## YOUR OBJECTIVE
Do not repeat pictures. Repeat exactly the lines of the listing below from its first line through the line with "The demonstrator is".

## RECORDED INFORMATION
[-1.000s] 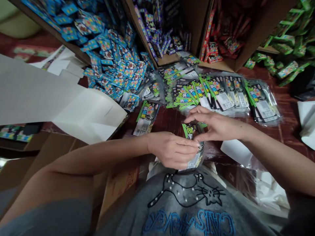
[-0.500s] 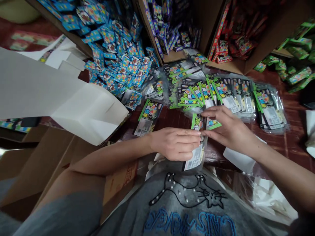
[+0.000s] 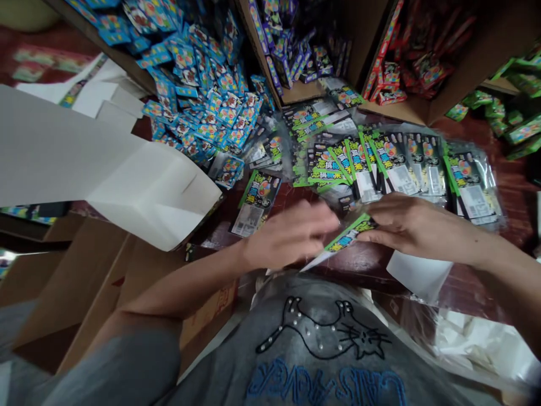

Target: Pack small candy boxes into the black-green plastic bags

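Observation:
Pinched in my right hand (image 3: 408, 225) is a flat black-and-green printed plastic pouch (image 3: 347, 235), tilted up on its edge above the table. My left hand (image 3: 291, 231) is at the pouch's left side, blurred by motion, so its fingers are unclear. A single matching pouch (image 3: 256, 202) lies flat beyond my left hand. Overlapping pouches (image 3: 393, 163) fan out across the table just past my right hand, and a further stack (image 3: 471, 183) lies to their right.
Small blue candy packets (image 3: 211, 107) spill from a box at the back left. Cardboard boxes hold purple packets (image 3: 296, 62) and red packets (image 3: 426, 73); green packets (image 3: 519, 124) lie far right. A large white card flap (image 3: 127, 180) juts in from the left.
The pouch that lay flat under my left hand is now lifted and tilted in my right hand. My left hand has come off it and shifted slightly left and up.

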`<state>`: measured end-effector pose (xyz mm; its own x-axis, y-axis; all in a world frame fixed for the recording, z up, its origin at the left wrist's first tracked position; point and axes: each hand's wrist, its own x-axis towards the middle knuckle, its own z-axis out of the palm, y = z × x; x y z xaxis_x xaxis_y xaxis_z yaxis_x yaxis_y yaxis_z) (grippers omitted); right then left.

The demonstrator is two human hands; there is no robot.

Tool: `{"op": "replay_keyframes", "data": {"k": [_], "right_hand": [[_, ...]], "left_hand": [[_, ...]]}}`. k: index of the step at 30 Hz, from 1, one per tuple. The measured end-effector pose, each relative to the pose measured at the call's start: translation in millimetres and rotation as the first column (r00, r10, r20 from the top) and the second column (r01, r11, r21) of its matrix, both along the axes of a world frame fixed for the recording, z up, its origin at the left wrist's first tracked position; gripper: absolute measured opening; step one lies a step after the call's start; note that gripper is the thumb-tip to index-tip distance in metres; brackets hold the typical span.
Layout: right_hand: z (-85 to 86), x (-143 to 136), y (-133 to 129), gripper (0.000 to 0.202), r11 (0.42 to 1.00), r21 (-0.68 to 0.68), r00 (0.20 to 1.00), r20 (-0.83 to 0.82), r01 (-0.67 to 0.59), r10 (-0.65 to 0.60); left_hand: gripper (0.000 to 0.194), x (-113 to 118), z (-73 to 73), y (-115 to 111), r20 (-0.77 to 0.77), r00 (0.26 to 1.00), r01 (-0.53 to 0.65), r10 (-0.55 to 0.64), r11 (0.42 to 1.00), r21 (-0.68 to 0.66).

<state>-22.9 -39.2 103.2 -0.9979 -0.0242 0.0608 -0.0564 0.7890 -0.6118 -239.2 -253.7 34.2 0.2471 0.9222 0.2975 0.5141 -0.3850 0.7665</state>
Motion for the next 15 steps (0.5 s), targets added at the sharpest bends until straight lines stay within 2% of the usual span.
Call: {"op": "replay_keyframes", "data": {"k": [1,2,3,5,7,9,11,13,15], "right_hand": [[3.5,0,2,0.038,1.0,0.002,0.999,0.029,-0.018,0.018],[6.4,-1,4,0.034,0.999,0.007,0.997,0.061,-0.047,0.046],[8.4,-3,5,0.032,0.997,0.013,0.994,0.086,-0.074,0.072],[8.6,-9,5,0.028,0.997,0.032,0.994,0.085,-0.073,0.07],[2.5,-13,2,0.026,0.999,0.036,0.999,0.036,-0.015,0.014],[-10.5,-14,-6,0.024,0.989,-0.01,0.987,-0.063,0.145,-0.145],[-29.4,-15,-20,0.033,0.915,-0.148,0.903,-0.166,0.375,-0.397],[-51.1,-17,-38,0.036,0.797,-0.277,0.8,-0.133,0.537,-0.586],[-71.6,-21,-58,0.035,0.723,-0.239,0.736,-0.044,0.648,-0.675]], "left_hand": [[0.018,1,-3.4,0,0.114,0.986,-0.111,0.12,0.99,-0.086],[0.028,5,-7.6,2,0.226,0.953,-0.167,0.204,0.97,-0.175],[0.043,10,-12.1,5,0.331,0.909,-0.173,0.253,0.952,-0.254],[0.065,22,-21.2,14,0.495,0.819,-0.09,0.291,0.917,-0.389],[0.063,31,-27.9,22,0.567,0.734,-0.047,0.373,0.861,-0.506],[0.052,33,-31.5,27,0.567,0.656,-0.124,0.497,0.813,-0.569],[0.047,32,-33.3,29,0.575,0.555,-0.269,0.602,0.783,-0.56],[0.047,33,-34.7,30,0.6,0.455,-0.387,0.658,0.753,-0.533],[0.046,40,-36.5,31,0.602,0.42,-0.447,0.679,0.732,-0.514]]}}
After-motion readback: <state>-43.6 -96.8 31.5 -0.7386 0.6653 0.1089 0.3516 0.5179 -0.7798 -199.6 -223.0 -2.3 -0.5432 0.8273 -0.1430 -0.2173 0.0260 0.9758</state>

## EXERCISE ANSWER
[-1.000s] 
[-0.500s] 
[+0.000s] 

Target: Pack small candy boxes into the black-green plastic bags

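Observation:
Pinched in my right hand (image 3: 408, 225) is a flat black-and-green printed plastic pouch (image 3: 347, 235), tilted up on its edge above the table. My left hand (image 3: 291, 231) is at the pouch's left side, blurred by motion, so its fingers are unclear. A single matching pouch (image 3: 256, 202) lies flat beyond my left hand. Overlapping pouches (image 3: 393, 163) fan out across the table just past my right hand, and a further stack (image 3: 471, 183) lies to their right.
Small blue candy packets (image 3: 211, 107) spill from a box at the back left. Cardboard boxes hold purple packets (image 3: 296, 62) and red packets (image 3: 426, 73); green packets (image 3: 519, 124) lie far right. A large white card flap (image 3: 127, 180) juts in from the left.
The pouch that lay flat under my left hand is now lifted and tilted in my right hand. My left hand has come off it and shifted slightly left and up.
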
`<state>`: measured end-effector pose (xyz mm; its own x-axis, y-axis; all in a world frame fixed for the recording, z up, its origin at the left wrist's first tracked position; point and axes: each hand's wrist, its own x-axis towards the middle knuckle, its own z-axis out of the palm, y = z × x; x y z xaxis_x xaxis_y xaxis_z yaxis_x yaxis_y yaxis_z) (grippers omitted); right then left.

The demonstrator is two human hands; there is no robot.

Nothing else is needed for the answer.